# Anyone Have Some Old Auto World Catalogs ?



## Joe65SkylarkGS (Feb 15, 2010)

I would love pick up a few. Especially the tutorial on how to make the t-jets wheelie!!


1970's?? 1980"s??

Let me now what you would like to part with please.:thumbsup:


----------



## Jim Norton (Jun 29, 2007)

I have had great luck replacing my favorites from way back then through Ebay. Its worth a look now and then as catalogs do occionally come up.

Jim Norton
Huntsville, AL


----------



## Joe65SkylarkGS (Feb 15, 2010)

Jim Norton said:


> I have had great luck replacing my favorites from way back then through Ebay. Its worth a look now and then as catalogs do occionally come up.
> 
> Jim Norton
> Huntsville, AL




Ok Jim. I will try and search but i'm not too good at finding anything on there except slots and 65 Buick parts!! Cause they are in my "Favorites"!!!


----------



## jack0fall (Sep 8, 2004)

Joe65SkylarkGS said:


> I would love pick up a few. Especially the tutorial on how to make the t-jets wheelie!!
> 
> 
> 1970's?? 1980"s??
> ...


I have a couple (not sure which years) that I will look through. If I have the info you are looking for I will make some copies. I work night shift so it may take a couple days but I will let you know if I have what your looking for.

Jeff

ps: I have a set of wheelie shoes and they look simple enough to make. I am not sure what the material is that was used but it is flexible (rubber maybe) glued to both shoes with a pin mounted in the middle.


----------



## ParkRNDL (Mar 20, 2002)

Kinda. A few years ago, I borrowed a couple from folks here on this board and photocopied just the slot car sections. One from just before AFX (maybe 1971), one from just after (maybe '73-'74) and one from the early '80s. I could make you copies, but right now I don't have access to a copy machine--it'd have to be sometime after school starts up in late August.

--rick


----------



## Joe65SkylarkGS (Feb 15, 2010)

jack0fall said:


> I have a couple (not sure which years) that I will look through. If I have the info you are looking for I will make some copies. I work night shift so it may take a couple days but I will let you know if I have what your looking for.
> 
> Jeff
> 
> ps: I have a set of wheelie shoes and they look simple enough to make. I am not sure what the material is that was used but it is flexible (rubber maybe) glued to both shoes with a pin mounted in the middle.

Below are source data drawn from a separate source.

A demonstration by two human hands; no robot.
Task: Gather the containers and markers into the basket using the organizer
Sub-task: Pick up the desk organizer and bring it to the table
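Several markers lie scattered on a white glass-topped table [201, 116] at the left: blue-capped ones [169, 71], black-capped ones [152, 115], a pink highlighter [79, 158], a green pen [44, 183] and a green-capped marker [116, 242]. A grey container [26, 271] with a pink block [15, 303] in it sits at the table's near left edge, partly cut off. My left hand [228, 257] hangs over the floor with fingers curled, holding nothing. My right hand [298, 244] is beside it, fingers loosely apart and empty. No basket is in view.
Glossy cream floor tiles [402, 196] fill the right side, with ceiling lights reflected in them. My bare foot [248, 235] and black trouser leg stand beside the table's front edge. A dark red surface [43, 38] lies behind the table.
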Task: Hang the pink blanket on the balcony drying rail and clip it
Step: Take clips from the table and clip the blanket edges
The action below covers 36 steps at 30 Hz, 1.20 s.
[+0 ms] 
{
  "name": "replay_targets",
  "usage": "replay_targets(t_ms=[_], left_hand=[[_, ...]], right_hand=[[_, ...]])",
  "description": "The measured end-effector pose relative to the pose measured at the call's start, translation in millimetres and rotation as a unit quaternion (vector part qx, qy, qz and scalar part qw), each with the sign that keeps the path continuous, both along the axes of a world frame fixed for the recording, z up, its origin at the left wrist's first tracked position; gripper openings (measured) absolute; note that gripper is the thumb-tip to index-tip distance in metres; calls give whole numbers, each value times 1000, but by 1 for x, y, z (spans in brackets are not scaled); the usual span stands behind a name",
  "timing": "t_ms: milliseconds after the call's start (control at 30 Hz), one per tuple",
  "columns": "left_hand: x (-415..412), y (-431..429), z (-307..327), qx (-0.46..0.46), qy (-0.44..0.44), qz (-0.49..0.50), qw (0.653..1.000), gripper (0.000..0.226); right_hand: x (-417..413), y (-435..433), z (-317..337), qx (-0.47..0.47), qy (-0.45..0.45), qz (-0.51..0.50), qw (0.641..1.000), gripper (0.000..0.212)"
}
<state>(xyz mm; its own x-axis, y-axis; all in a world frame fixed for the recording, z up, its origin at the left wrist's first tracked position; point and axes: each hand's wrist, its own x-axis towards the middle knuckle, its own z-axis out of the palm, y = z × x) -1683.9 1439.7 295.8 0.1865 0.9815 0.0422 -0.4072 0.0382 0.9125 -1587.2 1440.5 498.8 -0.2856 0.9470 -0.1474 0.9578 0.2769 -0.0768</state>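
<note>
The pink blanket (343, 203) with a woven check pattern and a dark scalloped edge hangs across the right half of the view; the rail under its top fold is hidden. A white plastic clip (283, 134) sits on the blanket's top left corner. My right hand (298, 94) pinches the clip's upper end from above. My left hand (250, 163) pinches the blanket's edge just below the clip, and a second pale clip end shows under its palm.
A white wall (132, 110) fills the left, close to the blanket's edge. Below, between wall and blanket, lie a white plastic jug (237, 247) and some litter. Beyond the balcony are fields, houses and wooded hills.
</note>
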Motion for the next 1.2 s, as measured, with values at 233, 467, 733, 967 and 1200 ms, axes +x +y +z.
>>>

Jeff if you can show me that would be great!!! I need some wheelie cars!!!!



ParkRNDL said:


> Kinda. A few years ago, I borrowed a couple from folks here on this board and photocopied just the slot car sections. One from just before AFX (maybe 1971), one from just after (maybe '73-'74) and one from the early '80s. I could make you copies, but right now I don't have access to a copy machine--it'd have to be sometime after school starts up in late August.
> 
> --rick



Rick you seem to know exactly what I am looking to do. Did you make some of the wheelie cars???? ANd whenever you can get copies would be fine. I would send you a few dollars to go to get full color copies???:wave:


----------



## ParkRNDL (Mar 20, 2002)

Doesn't pay to do color, the originals were b/w anyway. I can make the b/w ones free at work as long as the boss isn't looking over my shoulder. Remind me if you haven't heard from me by the beginning of September, the ol' brain ain't what it used to be...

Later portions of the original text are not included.